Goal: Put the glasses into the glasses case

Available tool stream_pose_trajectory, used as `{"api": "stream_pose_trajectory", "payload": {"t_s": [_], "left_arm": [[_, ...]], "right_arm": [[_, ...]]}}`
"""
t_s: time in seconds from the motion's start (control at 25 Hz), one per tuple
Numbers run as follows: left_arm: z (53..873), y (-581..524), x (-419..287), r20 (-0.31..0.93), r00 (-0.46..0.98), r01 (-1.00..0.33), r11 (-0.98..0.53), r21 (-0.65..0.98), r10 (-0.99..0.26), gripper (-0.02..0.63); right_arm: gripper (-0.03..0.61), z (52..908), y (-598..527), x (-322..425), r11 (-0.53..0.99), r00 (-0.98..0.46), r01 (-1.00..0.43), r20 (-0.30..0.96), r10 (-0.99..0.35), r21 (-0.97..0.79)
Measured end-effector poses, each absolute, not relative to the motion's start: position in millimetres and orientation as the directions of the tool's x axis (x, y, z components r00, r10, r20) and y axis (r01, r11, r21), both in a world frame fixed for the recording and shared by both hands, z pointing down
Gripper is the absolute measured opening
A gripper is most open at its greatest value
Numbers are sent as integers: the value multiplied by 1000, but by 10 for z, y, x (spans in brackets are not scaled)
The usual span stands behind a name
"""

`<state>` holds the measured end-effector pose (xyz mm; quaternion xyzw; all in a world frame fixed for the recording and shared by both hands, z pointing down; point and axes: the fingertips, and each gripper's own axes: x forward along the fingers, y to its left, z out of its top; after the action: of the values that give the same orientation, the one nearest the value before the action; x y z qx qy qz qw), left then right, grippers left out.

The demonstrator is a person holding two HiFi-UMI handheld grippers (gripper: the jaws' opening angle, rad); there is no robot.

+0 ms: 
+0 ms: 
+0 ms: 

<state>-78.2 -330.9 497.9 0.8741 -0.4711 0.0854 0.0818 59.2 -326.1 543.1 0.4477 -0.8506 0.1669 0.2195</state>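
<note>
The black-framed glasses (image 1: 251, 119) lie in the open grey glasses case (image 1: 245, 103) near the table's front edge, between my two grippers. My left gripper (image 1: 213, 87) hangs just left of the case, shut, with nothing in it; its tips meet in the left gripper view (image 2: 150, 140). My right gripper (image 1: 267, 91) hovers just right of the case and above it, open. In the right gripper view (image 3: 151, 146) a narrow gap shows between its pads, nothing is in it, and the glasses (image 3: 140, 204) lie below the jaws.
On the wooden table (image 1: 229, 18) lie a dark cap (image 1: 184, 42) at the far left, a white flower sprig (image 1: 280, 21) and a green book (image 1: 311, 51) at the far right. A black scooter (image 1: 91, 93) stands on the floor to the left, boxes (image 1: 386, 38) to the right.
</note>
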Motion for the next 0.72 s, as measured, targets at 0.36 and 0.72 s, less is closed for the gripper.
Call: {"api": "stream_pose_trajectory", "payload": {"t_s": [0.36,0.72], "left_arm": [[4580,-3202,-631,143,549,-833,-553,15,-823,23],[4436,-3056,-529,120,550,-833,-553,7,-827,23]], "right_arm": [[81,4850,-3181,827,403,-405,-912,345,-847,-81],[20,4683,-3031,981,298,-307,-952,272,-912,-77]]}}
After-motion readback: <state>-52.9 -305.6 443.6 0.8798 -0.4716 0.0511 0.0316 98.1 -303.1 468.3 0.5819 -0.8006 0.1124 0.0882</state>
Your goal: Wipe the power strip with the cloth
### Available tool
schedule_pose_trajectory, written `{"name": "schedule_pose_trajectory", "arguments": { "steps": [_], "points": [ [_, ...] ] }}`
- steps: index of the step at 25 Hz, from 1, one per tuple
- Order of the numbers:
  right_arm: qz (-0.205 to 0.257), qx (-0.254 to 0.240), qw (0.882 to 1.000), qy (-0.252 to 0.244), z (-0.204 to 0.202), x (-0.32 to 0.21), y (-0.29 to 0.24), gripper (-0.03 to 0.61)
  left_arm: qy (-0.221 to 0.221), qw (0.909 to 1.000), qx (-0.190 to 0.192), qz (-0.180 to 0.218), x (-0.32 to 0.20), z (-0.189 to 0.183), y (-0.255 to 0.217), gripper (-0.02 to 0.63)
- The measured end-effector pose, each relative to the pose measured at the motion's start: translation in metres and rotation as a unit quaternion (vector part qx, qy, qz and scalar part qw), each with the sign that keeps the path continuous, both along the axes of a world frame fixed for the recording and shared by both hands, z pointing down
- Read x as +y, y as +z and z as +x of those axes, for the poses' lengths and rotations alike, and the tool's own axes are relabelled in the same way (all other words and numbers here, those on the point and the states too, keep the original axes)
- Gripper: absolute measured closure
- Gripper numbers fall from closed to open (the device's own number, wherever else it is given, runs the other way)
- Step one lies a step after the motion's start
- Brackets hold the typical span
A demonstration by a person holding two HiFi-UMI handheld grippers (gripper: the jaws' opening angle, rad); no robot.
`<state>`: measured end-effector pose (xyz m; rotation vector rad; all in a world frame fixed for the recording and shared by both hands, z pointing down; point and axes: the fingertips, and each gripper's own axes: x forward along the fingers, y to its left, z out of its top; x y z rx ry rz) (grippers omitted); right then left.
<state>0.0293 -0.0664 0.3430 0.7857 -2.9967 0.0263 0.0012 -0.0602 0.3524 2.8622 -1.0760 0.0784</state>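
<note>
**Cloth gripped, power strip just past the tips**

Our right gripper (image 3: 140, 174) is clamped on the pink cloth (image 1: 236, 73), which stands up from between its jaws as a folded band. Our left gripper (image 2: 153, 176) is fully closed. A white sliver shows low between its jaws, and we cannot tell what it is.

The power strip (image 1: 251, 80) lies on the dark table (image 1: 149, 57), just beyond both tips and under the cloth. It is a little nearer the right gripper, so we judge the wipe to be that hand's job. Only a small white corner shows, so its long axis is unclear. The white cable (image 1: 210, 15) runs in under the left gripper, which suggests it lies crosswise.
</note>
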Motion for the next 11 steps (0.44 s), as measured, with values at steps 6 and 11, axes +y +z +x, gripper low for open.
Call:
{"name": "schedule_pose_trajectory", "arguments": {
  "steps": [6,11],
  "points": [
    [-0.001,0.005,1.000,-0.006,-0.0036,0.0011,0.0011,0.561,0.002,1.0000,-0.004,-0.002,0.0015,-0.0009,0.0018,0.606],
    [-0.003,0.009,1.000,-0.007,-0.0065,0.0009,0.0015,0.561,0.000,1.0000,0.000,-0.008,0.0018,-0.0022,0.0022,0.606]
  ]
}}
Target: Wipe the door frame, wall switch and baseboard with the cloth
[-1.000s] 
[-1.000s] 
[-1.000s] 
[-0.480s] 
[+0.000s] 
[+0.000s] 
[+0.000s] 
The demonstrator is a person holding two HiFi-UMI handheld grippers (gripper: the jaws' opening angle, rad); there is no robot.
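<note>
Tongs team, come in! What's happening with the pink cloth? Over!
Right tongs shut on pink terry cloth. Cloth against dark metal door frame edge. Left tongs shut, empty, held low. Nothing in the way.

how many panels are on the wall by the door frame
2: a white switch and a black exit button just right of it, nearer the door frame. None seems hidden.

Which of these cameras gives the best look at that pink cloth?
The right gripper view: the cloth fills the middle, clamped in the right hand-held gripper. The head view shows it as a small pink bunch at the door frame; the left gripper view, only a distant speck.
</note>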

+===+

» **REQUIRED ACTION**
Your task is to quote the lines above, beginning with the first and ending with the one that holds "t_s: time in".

» **WRITTEN REPLY**
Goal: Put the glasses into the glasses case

Available tool stream_pose_trajectory, used as `{"api": "stream_pose_trajectory", "payload": {"t_s": [_], "left_arm": [[_, ...]], "right_arm": [[_, ...]]}}`
"""
t_s: time in seconds from the motion's start (control at 25 Hz), one per tuple

The response to the exercise is complete.